### The task
The line that contains "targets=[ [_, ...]" marks the end: retype the data below exactly from its first line through that line.

### Data provided
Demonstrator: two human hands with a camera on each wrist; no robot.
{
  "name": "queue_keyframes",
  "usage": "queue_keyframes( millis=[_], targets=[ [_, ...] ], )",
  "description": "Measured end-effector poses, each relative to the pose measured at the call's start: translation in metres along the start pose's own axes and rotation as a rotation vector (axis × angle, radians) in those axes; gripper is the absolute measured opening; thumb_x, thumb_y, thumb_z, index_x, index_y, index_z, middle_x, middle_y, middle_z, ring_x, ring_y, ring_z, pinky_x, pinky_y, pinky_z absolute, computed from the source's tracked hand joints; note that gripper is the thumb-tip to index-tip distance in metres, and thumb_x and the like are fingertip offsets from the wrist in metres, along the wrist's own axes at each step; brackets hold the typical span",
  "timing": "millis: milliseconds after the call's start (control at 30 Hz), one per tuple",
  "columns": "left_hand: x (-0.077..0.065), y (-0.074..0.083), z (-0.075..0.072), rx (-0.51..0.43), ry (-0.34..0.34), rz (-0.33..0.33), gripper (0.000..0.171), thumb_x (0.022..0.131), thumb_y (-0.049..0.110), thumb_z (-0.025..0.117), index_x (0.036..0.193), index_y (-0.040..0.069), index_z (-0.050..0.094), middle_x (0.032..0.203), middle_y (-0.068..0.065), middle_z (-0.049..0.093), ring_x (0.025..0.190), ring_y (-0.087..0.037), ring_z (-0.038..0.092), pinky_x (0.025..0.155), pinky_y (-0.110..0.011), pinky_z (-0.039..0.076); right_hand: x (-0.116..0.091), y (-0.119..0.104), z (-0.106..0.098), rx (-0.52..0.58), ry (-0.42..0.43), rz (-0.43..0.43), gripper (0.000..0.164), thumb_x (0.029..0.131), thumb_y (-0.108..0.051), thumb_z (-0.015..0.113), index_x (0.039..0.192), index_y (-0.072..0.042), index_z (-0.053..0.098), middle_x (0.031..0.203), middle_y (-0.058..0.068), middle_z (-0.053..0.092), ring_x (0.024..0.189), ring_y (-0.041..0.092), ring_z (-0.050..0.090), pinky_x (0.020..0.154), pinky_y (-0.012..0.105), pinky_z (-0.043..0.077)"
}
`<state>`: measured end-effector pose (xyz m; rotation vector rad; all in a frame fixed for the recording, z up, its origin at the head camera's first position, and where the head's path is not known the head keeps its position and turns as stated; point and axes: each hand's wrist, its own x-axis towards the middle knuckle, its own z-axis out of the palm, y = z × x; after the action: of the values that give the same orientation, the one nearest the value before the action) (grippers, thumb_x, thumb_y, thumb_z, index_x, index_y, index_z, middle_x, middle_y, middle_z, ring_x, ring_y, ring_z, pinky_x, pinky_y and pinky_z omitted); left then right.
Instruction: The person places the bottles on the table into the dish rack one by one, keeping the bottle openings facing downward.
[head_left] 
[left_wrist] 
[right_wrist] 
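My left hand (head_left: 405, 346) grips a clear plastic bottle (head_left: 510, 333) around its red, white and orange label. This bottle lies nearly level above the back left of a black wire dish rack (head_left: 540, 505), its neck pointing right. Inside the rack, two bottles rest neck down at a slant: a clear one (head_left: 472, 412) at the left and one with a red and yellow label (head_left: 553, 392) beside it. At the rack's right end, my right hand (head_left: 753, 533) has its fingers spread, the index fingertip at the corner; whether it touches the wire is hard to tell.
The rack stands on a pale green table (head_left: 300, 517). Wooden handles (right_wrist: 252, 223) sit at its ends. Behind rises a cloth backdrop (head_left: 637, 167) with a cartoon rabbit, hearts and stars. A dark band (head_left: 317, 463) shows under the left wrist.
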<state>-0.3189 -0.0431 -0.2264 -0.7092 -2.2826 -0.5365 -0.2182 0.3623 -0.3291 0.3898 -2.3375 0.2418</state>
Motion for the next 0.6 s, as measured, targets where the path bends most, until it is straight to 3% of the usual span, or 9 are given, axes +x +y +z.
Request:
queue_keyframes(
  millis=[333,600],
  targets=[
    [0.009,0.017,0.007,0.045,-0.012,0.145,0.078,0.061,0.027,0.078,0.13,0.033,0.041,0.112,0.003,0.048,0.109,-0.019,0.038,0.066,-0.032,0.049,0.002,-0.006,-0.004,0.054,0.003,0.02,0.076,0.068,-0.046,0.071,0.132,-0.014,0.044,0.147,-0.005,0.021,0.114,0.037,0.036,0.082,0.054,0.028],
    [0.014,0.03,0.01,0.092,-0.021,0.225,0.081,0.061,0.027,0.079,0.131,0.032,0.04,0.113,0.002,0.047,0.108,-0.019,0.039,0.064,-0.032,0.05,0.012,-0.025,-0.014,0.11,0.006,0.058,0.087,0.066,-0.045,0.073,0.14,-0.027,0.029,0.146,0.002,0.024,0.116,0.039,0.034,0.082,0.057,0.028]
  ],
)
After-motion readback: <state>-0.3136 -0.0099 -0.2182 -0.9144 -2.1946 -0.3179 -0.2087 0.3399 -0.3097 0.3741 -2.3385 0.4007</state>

### Answer to the problem
Demonstrator: two human hands with a camera on each wrist; no robot.
{
  "name": "queue_keyframes",
  "usage": "queue_keyframes( millis=[_], targets=[ [_, ...] ], )",

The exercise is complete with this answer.